■ PROBLEM REQUIREMENTS: After finding the line containing "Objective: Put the" below, please output that line and each following one through the line containing "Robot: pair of", exactly as written.

==== MATERIALS PROVIDED

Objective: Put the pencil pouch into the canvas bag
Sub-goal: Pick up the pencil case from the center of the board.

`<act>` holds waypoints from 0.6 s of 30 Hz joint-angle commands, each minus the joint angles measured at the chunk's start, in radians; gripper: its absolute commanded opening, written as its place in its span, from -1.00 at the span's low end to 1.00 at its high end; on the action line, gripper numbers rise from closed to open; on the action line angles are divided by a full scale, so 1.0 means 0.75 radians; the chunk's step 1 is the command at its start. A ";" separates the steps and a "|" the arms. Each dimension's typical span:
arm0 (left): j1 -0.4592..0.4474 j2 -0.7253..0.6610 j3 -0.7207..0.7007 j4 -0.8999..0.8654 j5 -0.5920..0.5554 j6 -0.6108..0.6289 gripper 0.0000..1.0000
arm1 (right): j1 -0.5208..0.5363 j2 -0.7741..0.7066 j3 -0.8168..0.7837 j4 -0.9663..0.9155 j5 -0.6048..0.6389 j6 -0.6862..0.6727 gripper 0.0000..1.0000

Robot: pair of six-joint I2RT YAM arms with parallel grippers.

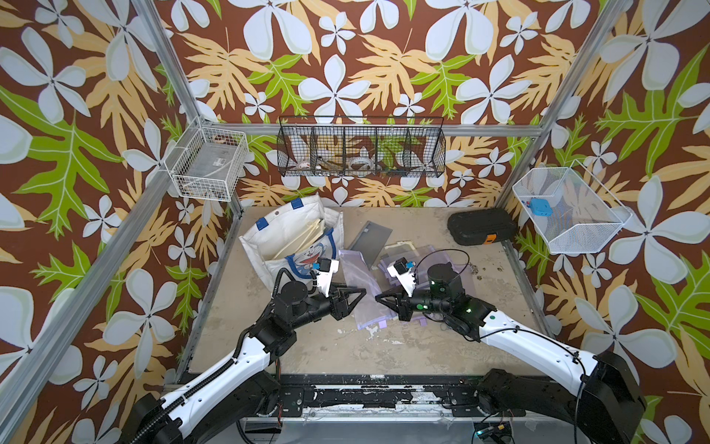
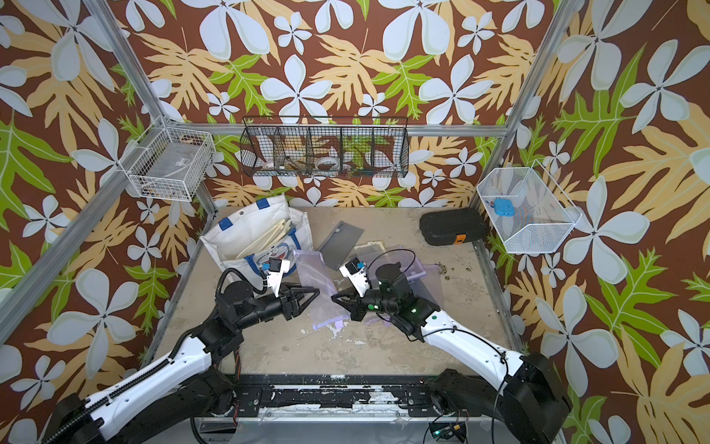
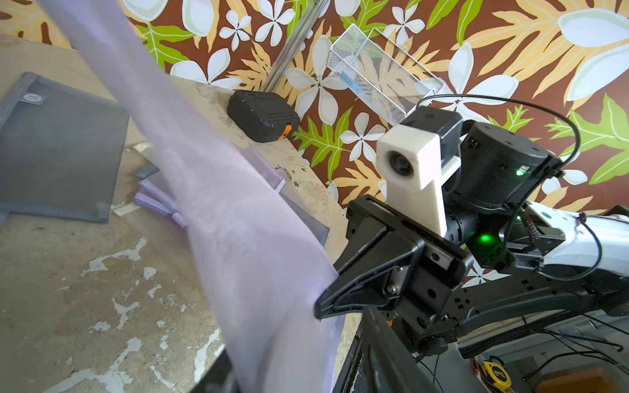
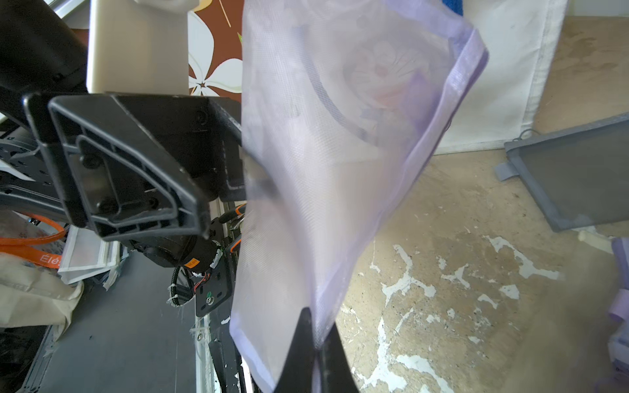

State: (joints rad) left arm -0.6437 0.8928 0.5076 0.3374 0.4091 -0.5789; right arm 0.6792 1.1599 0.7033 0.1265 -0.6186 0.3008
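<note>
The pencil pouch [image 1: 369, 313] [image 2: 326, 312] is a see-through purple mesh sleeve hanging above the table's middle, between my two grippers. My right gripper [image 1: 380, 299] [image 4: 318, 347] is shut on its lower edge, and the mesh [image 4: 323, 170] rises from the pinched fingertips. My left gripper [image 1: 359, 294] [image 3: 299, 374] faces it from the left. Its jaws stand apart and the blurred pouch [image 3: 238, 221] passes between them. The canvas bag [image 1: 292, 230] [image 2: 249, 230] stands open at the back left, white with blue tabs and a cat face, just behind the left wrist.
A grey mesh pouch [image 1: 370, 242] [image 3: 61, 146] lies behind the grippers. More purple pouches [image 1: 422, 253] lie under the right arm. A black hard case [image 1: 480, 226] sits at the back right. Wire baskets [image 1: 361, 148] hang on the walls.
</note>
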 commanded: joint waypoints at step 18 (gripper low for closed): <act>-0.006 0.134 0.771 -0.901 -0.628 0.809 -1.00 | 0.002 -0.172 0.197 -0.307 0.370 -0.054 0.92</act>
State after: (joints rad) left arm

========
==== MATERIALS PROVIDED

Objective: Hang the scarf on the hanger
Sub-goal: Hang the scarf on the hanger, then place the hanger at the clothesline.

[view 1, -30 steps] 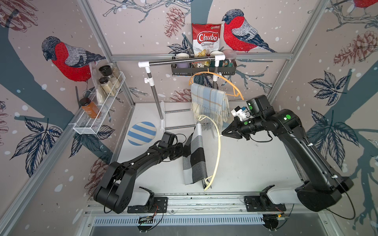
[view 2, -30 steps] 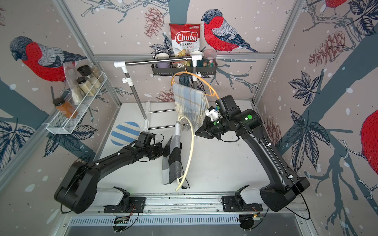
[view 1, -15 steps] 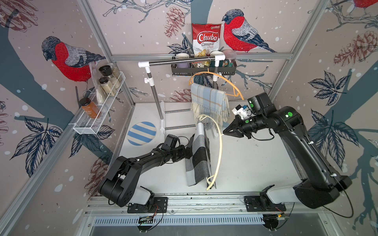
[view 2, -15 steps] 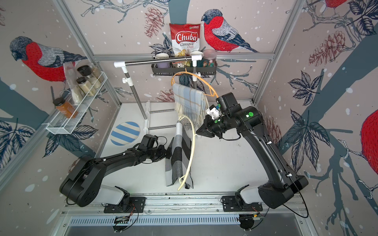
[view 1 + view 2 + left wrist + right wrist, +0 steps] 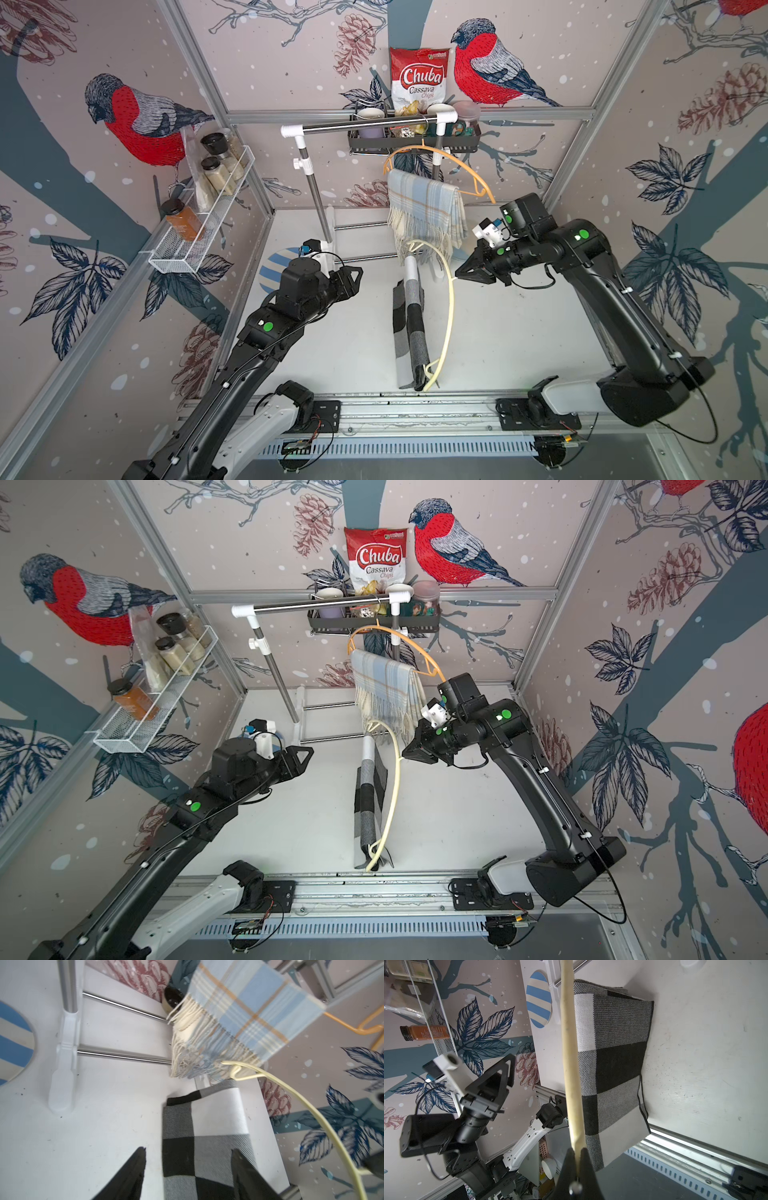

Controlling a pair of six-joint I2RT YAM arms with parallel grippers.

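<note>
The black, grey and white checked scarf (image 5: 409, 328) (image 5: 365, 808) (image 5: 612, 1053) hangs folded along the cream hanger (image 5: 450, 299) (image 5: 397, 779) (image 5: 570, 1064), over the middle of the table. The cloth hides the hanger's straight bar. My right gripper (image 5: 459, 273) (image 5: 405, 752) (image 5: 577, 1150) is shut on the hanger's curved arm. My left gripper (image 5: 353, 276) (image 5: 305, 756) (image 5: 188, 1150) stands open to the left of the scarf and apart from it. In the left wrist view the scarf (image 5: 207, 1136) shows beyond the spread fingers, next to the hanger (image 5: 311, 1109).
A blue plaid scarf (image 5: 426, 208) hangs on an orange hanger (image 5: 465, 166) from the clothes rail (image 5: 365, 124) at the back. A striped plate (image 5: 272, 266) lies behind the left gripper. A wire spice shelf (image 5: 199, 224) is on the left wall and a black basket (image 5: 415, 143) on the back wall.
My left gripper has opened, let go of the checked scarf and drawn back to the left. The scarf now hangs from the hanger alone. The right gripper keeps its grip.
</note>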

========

■ REPLY:
Objective: Put the pencil pouch into the canvas bag
Sub-goal: Pick up the pencil case from the center of the board.

`<act>` holds waypoints from 0.6 s of 30 Hz joint-angle commands, each minus the joint angles measured at the chunk's start, in radians; gripper: its absolute commanded opening, written as its place in its span, from -1.00 at the span's low end to 1.00 at its high end; on the action line, gripper numbers rise from closed to open; on the action line angles are divided by a full scale, so 1.0 means 0.75 radians; the chunk's step 1 is the command at its start. A ";" separates the steps and a "|" the arms. Each dimension's typical span:
arm0 (left): j1 -0.4592..0.4474 j2 -0.7253..0.6610 j3 -0.7207..0.7007 j4 -0.8999..0.8654 j5 -0.5920..0.5554 j6 -0.6108..0.6289 gripper 0.0000..1.0000
arm1 (right): j1 -0.5208..0.5363 j2 -0.7741..0.7066 j3 -0.8168..0.7837 j4 -0.9663..0.9155 j5 -0.6048..0.6389 j6 -0.6862..0.6727 gripper 0.0000..1.0000

Robot: pair of six-joint I2RT YAM arms with parallel grippers.

Nothing else is part of this answer.